## Your objective
Check each line below for the word "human", and copy those that have it.

Stored entries
--- START ---

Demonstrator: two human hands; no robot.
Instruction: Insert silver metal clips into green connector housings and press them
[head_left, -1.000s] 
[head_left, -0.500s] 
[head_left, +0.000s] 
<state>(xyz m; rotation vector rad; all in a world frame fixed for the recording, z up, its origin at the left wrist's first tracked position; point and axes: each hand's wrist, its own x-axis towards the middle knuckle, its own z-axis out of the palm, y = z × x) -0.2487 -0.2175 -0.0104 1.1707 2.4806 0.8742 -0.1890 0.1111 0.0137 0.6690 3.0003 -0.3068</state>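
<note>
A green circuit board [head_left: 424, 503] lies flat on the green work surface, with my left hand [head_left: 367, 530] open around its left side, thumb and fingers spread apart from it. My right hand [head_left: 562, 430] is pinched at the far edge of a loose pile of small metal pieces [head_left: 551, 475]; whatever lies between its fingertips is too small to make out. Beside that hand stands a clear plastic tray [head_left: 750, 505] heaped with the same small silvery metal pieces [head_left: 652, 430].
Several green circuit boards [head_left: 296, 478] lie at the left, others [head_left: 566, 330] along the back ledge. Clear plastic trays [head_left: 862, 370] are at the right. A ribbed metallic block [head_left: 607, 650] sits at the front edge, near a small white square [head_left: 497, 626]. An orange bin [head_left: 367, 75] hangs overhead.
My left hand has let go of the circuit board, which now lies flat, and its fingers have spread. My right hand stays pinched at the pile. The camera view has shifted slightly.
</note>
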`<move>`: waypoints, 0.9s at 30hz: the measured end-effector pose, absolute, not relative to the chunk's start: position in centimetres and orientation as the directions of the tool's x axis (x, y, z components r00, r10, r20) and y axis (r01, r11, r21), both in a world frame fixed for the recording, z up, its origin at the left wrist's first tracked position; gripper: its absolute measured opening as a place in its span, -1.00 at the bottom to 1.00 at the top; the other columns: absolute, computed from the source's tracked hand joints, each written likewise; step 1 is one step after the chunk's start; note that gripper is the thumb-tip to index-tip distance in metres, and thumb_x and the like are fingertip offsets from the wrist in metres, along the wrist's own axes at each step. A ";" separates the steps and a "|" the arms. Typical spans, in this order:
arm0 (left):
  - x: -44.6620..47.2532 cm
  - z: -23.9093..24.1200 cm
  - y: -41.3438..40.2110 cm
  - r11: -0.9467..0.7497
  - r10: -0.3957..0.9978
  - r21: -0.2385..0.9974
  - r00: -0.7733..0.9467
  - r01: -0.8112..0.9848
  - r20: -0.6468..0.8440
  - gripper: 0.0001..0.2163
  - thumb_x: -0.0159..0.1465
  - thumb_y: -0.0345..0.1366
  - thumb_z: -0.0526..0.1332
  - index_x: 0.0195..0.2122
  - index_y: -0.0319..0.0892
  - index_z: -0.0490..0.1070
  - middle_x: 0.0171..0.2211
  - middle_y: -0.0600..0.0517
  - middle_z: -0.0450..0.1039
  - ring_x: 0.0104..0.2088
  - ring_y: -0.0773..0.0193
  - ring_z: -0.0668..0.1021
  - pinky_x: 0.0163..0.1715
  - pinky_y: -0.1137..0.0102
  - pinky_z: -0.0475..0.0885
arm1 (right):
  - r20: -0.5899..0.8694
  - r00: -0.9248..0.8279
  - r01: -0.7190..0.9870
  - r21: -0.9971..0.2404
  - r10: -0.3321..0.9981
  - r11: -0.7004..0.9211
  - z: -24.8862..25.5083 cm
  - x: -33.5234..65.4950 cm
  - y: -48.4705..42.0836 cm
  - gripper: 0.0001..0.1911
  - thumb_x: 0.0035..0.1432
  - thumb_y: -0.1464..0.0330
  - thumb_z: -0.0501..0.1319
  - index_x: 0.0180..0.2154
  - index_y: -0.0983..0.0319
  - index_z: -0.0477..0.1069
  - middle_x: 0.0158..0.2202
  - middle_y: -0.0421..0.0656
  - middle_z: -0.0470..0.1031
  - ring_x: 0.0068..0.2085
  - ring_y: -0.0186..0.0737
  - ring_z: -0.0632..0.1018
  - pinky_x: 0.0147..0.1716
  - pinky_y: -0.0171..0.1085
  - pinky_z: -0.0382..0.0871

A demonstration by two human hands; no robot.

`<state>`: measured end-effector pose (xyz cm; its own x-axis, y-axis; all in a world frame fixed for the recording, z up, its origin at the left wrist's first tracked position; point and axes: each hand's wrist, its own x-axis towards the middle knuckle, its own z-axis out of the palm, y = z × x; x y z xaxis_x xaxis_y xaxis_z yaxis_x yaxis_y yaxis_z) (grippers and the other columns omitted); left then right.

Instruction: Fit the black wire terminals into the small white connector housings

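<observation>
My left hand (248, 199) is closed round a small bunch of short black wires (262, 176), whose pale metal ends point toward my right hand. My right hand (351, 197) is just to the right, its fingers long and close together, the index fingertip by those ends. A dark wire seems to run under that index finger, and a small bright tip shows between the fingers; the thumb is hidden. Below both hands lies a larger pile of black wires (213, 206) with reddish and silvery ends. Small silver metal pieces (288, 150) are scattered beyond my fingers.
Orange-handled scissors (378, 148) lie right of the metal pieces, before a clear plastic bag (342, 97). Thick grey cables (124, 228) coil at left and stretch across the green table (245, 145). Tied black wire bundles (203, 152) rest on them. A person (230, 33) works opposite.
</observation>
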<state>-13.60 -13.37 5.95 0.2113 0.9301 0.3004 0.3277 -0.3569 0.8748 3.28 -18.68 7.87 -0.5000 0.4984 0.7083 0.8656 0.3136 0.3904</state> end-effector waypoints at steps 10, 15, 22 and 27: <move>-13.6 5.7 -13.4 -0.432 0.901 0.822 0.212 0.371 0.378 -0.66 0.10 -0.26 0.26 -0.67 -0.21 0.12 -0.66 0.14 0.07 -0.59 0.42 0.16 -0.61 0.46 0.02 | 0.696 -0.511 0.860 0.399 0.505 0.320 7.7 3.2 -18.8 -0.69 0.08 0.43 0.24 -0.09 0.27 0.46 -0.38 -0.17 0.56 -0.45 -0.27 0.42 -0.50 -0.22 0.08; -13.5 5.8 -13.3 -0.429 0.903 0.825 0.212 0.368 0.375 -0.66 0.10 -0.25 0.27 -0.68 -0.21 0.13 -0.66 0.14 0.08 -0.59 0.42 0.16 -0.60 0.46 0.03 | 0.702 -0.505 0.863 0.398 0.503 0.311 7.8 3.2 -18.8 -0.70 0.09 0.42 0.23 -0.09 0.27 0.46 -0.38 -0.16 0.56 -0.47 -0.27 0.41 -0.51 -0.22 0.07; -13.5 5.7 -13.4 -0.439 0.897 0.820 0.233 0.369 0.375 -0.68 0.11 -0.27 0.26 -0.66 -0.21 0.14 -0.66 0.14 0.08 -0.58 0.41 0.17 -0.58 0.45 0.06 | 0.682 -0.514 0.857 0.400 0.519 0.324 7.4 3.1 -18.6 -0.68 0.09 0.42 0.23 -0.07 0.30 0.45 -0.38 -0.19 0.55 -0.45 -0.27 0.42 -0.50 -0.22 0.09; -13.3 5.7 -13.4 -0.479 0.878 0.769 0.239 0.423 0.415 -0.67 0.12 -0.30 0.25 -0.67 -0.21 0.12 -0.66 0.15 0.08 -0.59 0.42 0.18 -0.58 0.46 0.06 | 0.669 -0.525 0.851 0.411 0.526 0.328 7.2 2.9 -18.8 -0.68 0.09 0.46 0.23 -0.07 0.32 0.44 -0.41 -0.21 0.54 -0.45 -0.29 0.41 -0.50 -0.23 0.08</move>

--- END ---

## Response to the task
Demonstrator: two human hands; no robot.
A demonstration by two human hands; no robot.

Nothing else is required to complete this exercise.